* ACTION ITEM
Copy all data exactly. Skip pictures.

* DATASET EXTRACT

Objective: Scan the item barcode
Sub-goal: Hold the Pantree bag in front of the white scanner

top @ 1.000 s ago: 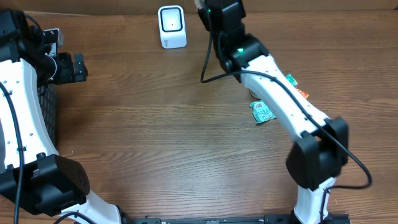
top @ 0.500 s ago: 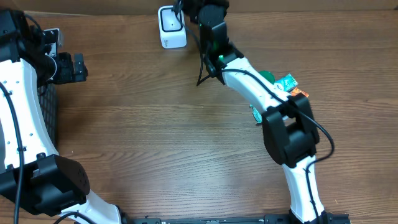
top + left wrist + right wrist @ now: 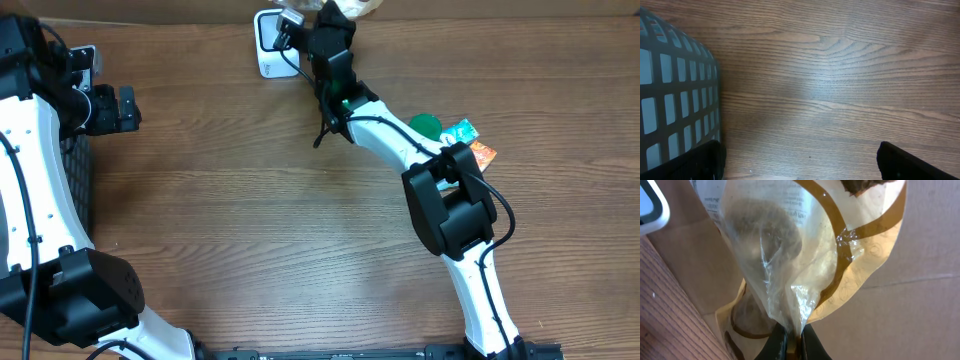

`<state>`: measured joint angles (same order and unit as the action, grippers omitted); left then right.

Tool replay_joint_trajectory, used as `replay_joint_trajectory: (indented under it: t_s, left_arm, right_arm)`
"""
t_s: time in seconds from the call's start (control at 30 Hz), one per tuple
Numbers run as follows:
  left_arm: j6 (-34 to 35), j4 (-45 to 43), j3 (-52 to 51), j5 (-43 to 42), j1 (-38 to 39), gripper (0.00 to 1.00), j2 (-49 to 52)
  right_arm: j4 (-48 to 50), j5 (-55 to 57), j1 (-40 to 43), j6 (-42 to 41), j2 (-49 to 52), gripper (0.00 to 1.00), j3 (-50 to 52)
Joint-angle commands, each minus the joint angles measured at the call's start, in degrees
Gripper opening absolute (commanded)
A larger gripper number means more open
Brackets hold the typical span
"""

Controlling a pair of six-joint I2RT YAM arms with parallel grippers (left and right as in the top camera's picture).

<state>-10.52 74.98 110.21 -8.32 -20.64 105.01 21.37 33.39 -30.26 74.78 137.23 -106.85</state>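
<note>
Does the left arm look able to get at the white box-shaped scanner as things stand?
Probably not cleanly: bare wooden table separates the open left gripper from the white box-shaped scanner, but the right gripper holds a clear brown-striped plastic bag close beside it.

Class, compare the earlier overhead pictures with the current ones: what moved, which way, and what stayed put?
The right gripper, shut on the clear bag, swung left along the far edge to the white scanner. The scanner and the open left gripper stayed put.
</note>
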Motion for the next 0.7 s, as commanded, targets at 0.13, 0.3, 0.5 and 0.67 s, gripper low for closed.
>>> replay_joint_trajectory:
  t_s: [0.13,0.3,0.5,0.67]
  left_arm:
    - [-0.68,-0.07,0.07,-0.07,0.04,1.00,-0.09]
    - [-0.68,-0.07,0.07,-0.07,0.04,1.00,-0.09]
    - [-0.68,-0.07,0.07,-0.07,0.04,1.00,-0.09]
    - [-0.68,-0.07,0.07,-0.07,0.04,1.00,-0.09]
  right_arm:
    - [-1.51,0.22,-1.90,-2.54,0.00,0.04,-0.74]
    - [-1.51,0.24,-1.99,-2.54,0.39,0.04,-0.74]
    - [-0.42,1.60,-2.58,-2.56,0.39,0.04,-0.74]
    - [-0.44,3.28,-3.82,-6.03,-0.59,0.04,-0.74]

* FINISHED TASK
Objective: Scan the item barcode
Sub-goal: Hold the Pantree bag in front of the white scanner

top @ 1.000 s ago: 
top @ 0.500 s ago: 
top + left wrist + right wrist @ now: 

`<state>`: measured joint angles (same order and unit as the action, grippers omitted); left then right.

Tool replay_joint_trajectory, used as `replay_joint_trajectory: (indented under it: t_s, left_arm, right_arm)`
"""
t_s: time in seconds from the call's start (control at 30 Hz), one per tuple
Numbers run as follows:
  left_arm: j6 (-34 to 35), j4 (-45 to 43), j3 (-52 to 51), j5 (-43 to 42), j1 (-38 to 39), gripper (0.00 to 1.00), j2 (-49 to 52)
  right_arm: j4 (-48 to 50), j5 (-55 to 57), j1 (-40 to 43), j6 (-42 to 41), j2 (-49 to 52), gripper (0.00 to 1.00), j3 (-50 to 52)
Joint-angle commands, each minus the joint angles measured at the call's start, in degrees
Gripper opening absolute (commanded)
A larger gripper number means more open
Brackets hold the typical span
"""

Controlling a pair of six-joint I2RT YAM arms with parallel grippers (left and right as in the top camera's picture).

<state>-10.52 74.98 110.21 -8.32 -20.64 105.01 21.37 33.39 -30.26 74.78 137.23 -106.85</state>
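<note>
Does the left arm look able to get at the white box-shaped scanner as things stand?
Probably not cleanly: bare wooden table separates the open left gripper from the white box-shaped scanner, but the right gripper holds a clear brown-striped plastic bag close beside it.

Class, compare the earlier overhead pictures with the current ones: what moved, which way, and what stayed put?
The right gripper, shut on the clear bag, swung left along the far edge to the white scanner. The scanner and the open left gripper stayed put.
</note>
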Motion for the next 0.7 s, as commanded, targets at 0.13, 0.3, 0.5 and 0.67 s, gripper low for closed.
>>> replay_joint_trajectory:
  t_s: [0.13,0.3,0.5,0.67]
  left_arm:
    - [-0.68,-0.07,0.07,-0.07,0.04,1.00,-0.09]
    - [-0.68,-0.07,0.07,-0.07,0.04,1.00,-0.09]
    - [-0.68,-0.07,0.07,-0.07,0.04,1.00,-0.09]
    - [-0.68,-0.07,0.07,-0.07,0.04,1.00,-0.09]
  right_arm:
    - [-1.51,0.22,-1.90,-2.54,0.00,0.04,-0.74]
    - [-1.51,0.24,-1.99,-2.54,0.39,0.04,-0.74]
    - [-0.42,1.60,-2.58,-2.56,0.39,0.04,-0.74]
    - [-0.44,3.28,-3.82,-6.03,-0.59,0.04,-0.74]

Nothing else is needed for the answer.